Problem to solve:
All of the data should be reproduced word for word, though its pictures must be omitted.

Exercise data:
==========

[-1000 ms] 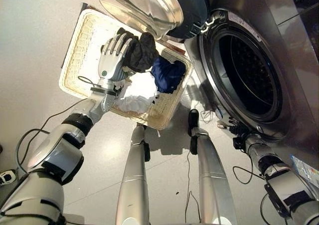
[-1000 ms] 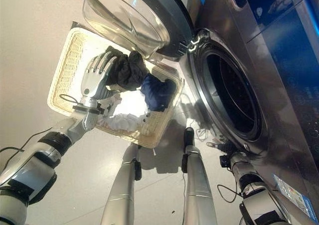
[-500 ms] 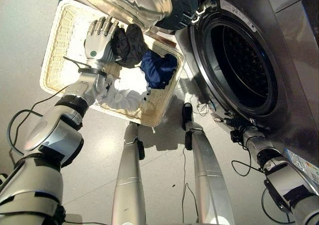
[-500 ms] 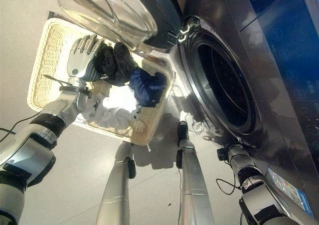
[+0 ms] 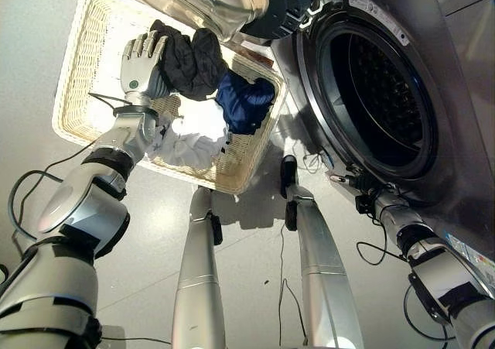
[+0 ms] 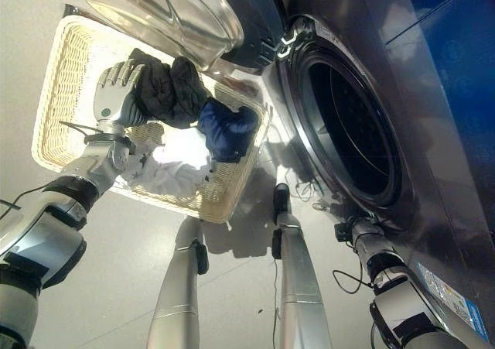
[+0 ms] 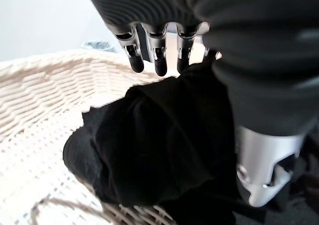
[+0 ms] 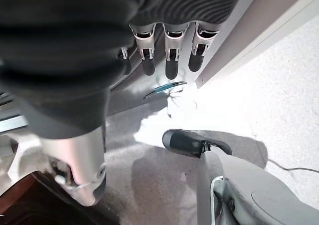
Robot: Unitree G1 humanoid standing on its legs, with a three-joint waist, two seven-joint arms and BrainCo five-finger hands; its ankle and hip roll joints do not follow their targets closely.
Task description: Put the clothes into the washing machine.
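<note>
While the washing machine (image 5: 371, 94) stands with its door (image 5: 209, 1) swung wide above the wicker basket (image 5: 85, 70), the robot's left hand (image 5: 141, 64) has closed round the black garment (image 5: 189, 59) and raised it a little vs. a second ago. In the left wrist view the dark cloth is bunched between fingers (image 7: 157, 60) and thumb, still low over the basket (not yet clear of its rim). A navy garment (image 5: 244, 101) and a white garment (image 5: 193, 136) lie in the basket beside it. The right hand (image 8: 167, 53) hangs relaxed, fingers straight, holding nothing, low by the machine's front. Judgement: the pick looks secure, so the next step is prob. carrying the black piece across to the empty drum (image 5: 379, 109); no clothes are inside yet.
</note>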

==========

Response area:
[-1000 ms] 
[-1000 ms] 
[-500 ms] 
[-500 ms] 
[+0 ms] 
[+0 ms] 
[+0 ms] 
[+0 ms] 
Robot: Unitree G1 humanoid standing on its legs, with a three-joint waist, two seven-joint arms and BrainCo five-finger hands; its ankle and hip roll joints do not follow their targets closely.
Task description: Put the clothes into the washing machine.
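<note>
While the washing machine (image 5: 371, 94) stands with its door (image 5: 209, 1) swung wide above the wicker basket (image 5: 85, 70), the robot's left hand (image 5: 141, 64) has closed round the black garment (image 5: 189, 59) and raised it a little vs. a second ago. In the left wrist view the dark cloth is bunched between fingers (image 7: 157, 60) and thumb, still low over the basket (not yet clear of its rim). A navy garment (image 5: 244, 101) and a white garment (image 5: 193, 136) lie in the basket beside it. The right hand (image 8: 167, 53) hangs relaxed, fingers straight, holding nothing, low by the machine's front. Judgement: the pick looks secure, so the next step is prob. carrying the black piece across to the empty drum (image 5: 379, 109); no clothes are inside yet.
</note>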

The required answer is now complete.